NICE, which is part of the NHS, is responsible for providing national guidance on treatments and care for people using the NHS. Such guidance is developed using the expertise of the NHS and the wider healthcare community, including NHS staff, healthcare professionals, patients and caregivers, industry and the academic community.

Nick Stevens, managing director of UKHIFU, the Misonix distributor for the Sonablate 500 in England, said, “The interest we are receiving in the Sonablate 500 has increased significantly. Consumers and potential patients are recognizing the advantages of the Sonablate 500 for many appropriate procedures over alternative and more radical treatments such as surgery or radiation.”

The UK Department of Health has released figures showing the number of patients diagnosed with prostate cancer has increased by 50% in the last five years and will reach an expected 40,000 a year by the end of 2005.

New CFO for In Veritas

Martin Thorp has been named CFO for In Veritas Medical Diagnostics (IVMD; Inverness, Scotland). He has been an independent consultant since 2002, including serving as a strategic advisory non-executive board member of Grant Thornton.
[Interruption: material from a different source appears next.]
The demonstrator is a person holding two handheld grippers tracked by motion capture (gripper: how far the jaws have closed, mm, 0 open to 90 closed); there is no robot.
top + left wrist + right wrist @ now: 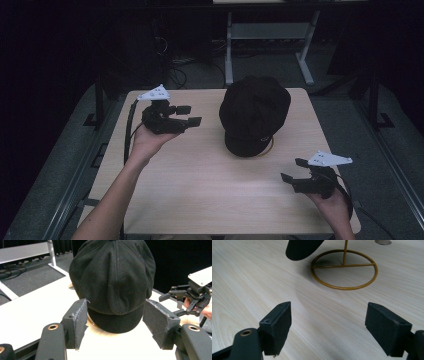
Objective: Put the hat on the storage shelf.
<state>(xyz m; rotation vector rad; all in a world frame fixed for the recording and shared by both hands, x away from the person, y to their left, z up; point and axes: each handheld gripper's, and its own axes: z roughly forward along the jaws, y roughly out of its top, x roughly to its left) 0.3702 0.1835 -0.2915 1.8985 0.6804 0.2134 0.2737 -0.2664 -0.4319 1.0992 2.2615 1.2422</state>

In Veritas, which recently changed its name from the previous In Vivo Medical Diagnostics, consists of two subsidiaries based in the UK, IVMD Ltd. and Jopejo Ltd. IVMD reports being “in the final stage” of developing a medical device for the cardiovascular market.

Other medical conditions being addressed by IVMD’s technology include the diabetes market and other areas relying on imaging. Jopejo reports being in the late stages of developing new monitoring devices that utilize signal processing for late-term pregnancy.